Complémentaire santé : privilégier les réseaux de soins

"Optimisez votre complémentaire santé", conseille à ses lecteurs le supplément Patrimoine des Echos. De plus en plus d'organismes complémentaires d'assurance maladie (Ocam) proposent non plus un seul et même montant de remboursement pour les soins ou les équipements très mal remboursés par la Sécu, mais deux niveaux. Objectif : faire bénéficier leurs adhérents d'une meilleure prise en charge lorsqu'ils font le choix de consulter les professionnels de santé appartenant à leurs réseaux de soins.

Les différences de remboursements sont importantes : + 20% en moyenne selon les formules Modulango chez Axa, mais jusqu'à quatre fois plus à la Mutuelle générale de l’Education nationale (MGEN) ! Avec la formule Equilibre, par exemple, une même couronne sera remboursée 86 euros hors réseau, mais 397, 95 euros si elle est réalisée par un praticien conventionné. Résultat : pour profiter de tarifs "négociés" et n'avoir qu'un reste à charge faible ou nul, mieux vaut aller se faire soigner chez des praticiens référencés, recommande le site lesechos.fr.

Autre possibilité pour réduire le coût de la complémentaire santé : une réduction des tarifs en contrepartie d'un reste à charge forfaitaire sur certains postes. Chez Harmonie mutuelle, la solution "budget malin" comprend une retenue de 20% sur la prise en charge des médicaments à service médical rendu modéré (ceux à SMR faible ne sont pas pris en charge).

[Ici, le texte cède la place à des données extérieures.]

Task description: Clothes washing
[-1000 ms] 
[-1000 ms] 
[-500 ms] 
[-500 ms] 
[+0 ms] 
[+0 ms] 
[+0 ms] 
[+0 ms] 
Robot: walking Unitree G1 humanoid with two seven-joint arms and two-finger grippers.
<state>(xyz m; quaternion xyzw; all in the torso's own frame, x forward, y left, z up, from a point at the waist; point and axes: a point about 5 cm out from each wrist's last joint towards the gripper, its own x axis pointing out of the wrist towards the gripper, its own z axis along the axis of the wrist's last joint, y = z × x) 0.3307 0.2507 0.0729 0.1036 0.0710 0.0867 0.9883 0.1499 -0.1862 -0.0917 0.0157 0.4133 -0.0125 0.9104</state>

Avantage : elle permet de réduire la cotisation annuelle de 10 à 20%. Pour Yannick Maréchal, directeur Marketing d'Harmonie mutuelle, il s'agit "d'une vraie solution d'optimisation budgétaire, puisque partagée par un tiers des nouveaux souscripteurs".

Enfin, conseille le site des Echos, "pour être remboursé au mieux des dépassements d'honoraires, mieux vaut respecter le parcours de soins coordonnés et se diriger vers un spécialiste de secteur 2 ayant souscrit au contrat d'accès aux soins (Cas)".

Deux raisons à cela. Premièrement, la base du remboursement de la Sécu (BRSS) est plus élevée : 28 euros au lieu de 23 euros. Deuxièmement, les complémentaires santé aux contrats responsables ont l'obligation de limiter leur prise en charge à 125 % de la BRSS pour 2016 (100% en 2017) pour les consultations des médecins en secteur 2 n'adhérant pas au Cas, tout en la minorant d'au moins 20% par rapport à la prise en charge des consultations de médecins adhérents au Cas. "A l'arrivée, le reste à charge n'est pas du toute le même", souligne lesechos.fr.